ACTION ITEM: All lines from the beginning of the listing through the line with "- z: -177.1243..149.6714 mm" are to be copied word for word; the pictures are not.

______

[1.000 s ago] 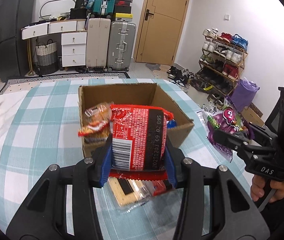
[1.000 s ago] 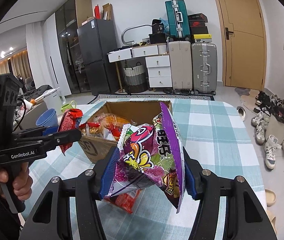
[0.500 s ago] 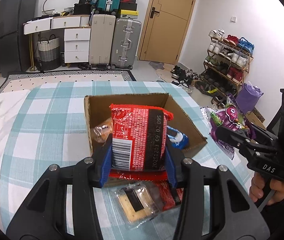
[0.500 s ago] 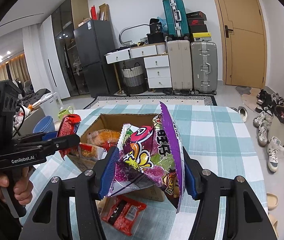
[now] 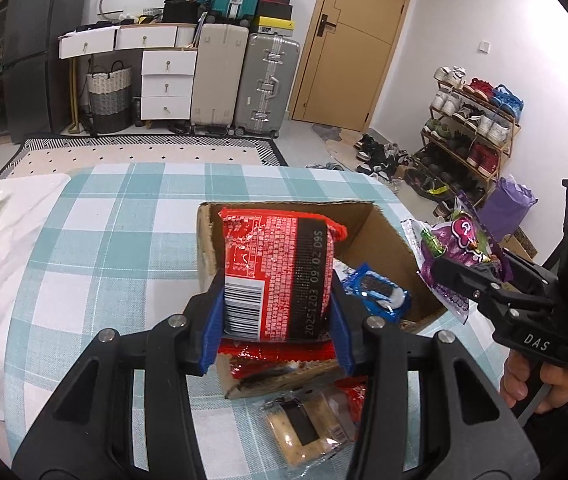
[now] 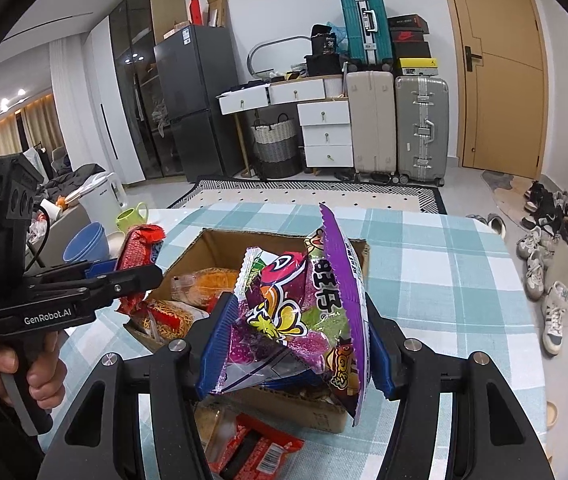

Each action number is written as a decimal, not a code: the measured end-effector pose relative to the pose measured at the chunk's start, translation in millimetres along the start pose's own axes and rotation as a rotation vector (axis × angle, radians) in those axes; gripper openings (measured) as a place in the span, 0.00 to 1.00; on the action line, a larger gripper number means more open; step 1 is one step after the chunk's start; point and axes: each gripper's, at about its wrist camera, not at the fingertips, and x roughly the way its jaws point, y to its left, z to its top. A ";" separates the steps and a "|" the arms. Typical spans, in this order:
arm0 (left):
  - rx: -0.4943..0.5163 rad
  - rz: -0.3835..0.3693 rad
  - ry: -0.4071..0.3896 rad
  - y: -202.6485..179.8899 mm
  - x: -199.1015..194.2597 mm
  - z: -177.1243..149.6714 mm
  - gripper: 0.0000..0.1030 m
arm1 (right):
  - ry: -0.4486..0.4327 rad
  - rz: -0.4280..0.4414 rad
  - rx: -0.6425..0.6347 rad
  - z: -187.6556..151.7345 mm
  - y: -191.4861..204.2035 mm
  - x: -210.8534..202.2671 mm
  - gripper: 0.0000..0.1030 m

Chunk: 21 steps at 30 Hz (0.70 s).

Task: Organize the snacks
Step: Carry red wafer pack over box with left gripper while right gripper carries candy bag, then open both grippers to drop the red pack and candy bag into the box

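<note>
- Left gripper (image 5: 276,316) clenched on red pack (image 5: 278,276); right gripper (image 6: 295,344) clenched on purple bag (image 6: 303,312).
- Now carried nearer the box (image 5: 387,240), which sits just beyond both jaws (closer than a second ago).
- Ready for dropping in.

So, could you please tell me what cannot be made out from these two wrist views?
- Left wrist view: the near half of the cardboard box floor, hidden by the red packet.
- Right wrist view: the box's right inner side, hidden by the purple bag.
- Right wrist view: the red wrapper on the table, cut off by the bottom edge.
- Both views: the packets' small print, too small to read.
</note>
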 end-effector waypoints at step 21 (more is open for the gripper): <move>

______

EXERCISE RESPONSE:
[1.000 s ago] 
[1.000 s ago] 
[0.500 s ago] 
[0.500 s ago] 
[now] 
[now] 

Each action number is written as a decimal, not a code: the measured end-effector pose relative to the pose measured at the chunk's start, translation in millimetres along the start pose's own axes and rotation as a rotation vector (axis × angle, radians) in those axes; gripper openings (measured) as a place in the span, 0.00 to 1.00; on the action line, a larger gripper number means more open; step 1 is one step after the chunk's start; point and axes: each gripper's, at about its wrist camera, not at the fingertips, and x roughly the way its jaws point, y to its left, z to its top. A ";" separates the steps and a "|" the arms. Typical spans, in this order:
arm0 (left):
  - rx: -0.4943..0.5163 rad
  - rz: -0.3835..0.3693 rad
  - ry: -0.4071..0.3896 rad
  - y: -202.6485..179.8899 mm
  - x: -199.1015..194.2597 mm
  - z: -177.1243..149.6714 mm

There is nothing further to the answer.